I’ve been a lackluster Mountain Goats fan to say the least. I have a high appreciation for John Darnelle’s ability to write engaging stories about incredibly creepy things (like wanting to kill his wife) but that only translates to a very specific type of mood and copious amounts of whiskey. His most well known song to date has been This Year which he hit mid set with vigor. The crowd perked up and Darnelle reciprocated, providing bits of banter between songs and revving up his on stage antics.

Girls

I headed over to catch the Girls set which I was rather psyched for. Though I’m not a large proponent of the dreamy, beach pop, Girls caught me with Lust for Life and Hellhole Rat Race. Unfortunately they’re audio was abysmal low. I stuck around for a couple of songs but gave up after I just couldn’t take it anymore.

Pink Char

Lucky for me, Miike Snow was not experiencing anywhere near the same audio issues. I walked up and slid into the side of the crowd right at the start of Animal which the crowd went wild for. I slid further in as the Miike Snow crowd cleared out to setup a front right spot up against the fence for Beach House. From my vantage point I could hear the Black Keys set and got to witness a slightly drunk dude sit in this tiny chair for 30 minutes before crushing it to pieces.

Beach House

It’s been only recently that I’ve finally gotten tuned in to Beach House so I was psyched to see them up close and personal since I missed out on their sold out Spring show. Beach House did not disappoint, giving a slowly rising performance. What they lacked in audience banter they made up in pure layers of sound.
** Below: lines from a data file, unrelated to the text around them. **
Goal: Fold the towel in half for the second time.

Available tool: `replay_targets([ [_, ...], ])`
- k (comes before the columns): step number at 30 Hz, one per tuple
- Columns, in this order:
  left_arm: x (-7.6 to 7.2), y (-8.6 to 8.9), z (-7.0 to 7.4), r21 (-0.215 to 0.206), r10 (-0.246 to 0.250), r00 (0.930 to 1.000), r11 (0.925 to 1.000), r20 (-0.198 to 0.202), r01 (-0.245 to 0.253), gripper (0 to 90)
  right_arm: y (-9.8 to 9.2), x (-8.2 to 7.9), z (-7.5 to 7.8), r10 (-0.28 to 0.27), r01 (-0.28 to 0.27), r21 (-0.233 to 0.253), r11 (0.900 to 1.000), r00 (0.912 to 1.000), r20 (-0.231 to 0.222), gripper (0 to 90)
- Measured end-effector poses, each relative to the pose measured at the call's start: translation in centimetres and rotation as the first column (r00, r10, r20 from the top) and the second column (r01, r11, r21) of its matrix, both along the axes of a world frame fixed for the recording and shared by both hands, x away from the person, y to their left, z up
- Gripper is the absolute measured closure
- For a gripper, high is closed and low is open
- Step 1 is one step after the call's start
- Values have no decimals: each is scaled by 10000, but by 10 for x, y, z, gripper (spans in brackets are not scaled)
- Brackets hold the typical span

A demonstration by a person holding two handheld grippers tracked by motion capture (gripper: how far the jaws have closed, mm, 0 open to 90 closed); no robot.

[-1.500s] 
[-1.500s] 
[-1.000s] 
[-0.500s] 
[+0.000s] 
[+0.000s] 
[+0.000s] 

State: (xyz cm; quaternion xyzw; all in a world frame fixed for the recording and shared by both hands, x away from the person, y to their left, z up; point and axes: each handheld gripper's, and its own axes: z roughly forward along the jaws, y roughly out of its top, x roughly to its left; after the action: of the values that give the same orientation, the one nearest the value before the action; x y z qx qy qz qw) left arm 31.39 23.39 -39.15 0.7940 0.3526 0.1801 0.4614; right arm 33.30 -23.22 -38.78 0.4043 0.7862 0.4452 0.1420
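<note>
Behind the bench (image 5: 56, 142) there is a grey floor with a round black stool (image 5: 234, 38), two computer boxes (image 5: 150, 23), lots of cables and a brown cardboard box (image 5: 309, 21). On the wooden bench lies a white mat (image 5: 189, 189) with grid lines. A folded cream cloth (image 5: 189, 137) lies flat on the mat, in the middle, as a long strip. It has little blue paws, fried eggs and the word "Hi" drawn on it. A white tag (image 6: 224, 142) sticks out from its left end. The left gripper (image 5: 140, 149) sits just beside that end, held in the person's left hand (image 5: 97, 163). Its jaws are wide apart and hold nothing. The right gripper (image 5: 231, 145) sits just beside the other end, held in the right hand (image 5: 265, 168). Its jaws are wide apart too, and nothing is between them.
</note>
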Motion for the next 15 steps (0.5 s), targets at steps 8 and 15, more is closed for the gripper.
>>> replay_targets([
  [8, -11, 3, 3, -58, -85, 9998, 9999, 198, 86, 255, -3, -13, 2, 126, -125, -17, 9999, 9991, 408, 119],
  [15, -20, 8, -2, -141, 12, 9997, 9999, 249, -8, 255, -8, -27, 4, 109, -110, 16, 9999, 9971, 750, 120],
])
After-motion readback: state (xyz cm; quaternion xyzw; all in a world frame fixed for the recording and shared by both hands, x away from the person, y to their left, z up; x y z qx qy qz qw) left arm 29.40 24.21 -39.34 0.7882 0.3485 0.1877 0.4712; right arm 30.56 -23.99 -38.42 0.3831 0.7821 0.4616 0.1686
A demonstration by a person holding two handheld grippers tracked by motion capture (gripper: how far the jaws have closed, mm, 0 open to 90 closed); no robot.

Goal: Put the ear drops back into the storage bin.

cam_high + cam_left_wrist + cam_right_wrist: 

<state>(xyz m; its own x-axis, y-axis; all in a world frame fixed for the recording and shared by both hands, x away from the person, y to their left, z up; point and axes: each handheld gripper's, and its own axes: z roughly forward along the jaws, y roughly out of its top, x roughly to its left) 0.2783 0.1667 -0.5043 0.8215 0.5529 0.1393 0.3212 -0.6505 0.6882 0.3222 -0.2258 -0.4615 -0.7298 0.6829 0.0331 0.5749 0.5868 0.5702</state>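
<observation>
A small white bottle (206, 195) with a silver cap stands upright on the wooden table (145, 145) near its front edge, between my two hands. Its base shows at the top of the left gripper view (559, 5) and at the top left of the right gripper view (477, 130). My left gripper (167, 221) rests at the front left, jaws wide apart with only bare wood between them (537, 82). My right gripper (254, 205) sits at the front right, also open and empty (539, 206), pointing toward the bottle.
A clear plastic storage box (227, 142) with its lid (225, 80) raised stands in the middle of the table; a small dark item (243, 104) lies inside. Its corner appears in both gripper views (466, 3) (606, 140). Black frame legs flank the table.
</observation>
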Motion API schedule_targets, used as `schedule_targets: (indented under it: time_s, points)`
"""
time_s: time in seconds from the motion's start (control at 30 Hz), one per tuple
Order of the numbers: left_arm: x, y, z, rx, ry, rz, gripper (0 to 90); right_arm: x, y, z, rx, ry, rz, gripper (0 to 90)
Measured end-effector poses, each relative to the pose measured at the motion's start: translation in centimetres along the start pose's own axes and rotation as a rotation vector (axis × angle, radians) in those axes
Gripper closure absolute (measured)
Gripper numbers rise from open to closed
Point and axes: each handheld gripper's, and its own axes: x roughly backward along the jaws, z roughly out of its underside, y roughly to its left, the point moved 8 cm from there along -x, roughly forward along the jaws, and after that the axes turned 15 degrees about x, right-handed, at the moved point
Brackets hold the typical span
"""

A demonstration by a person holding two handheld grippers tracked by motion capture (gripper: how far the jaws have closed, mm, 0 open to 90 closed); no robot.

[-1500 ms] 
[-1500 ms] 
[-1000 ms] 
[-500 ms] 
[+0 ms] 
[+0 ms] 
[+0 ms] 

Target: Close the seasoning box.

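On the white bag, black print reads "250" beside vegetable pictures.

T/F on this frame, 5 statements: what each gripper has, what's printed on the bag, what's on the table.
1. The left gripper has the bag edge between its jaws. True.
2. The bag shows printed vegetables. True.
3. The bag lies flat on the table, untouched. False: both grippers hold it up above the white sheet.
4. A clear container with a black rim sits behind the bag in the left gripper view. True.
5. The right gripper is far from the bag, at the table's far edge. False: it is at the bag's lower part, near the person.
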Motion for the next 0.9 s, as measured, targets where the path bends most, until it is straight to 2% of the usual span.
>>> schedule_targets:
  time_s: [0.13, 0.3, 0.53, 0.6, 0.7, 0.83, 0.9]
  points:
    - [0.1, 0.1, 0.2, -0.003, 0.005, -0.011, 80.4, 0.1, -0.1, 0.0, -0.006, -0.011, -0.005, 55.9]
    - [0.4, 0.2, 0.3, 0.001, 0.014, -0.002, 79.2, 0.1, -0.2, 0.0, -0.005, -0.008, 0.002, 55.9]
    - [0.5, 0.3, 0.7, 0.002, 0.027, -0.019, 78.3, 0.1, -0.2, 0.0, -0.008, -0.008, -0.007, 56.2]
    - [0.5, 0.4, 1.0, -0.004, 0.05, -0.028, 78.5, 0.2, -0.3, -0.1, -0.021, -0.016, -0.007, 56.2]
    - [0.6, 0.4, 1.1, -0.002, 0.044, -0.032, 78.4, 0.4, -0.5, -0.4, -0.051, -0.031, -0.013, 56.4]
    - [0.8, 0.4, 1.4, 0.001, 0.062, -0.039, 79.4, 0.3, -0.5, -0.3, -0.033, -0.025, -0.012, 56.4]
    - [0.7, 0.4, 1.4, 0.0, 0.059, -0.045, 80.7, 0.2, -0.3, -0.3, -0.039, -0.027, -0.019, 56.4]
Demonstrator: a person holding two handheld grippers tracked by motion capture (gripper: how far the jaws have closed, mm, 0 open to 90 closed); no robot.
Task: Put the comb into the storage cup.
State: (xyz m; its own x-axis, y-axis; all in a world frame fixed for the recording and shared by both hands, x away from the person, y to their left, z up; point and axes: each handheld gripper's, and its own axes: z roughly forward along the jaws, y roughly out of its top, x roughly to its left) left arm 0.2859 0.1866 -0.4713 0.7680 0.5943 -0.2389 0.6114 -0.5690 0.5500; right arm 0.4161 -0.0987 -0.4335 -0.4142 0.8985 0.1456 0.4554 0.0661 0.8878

Victoria Legrand sems to be moving towards a mix between Patti Smith & Karen O on stage antics between her black button down, longish hair and waving arms. I for one am all for active front women, the crazier the better. I left the show wishing I could swim into Beach’s sound.

Post Day 1 Glow

All in all, an easy approach to ACL Day 1. Added bonus, I picked up a new hat!

More on Day 2 and the Mayer Hawthorne after show as soon…

ACL Day Two/what else to do?

My luck came in! Waiting for Lissie to start up this beautiful Saturday morning. If you’re aching for some live music but don’t want to come down and buy a ticket off a hawker, head over to Cheer Up Charlies for Ditch the Fest. They’ll have some great local bands, including Yellow Fever, it’ll be easy to find parking and, most notably, its FREE!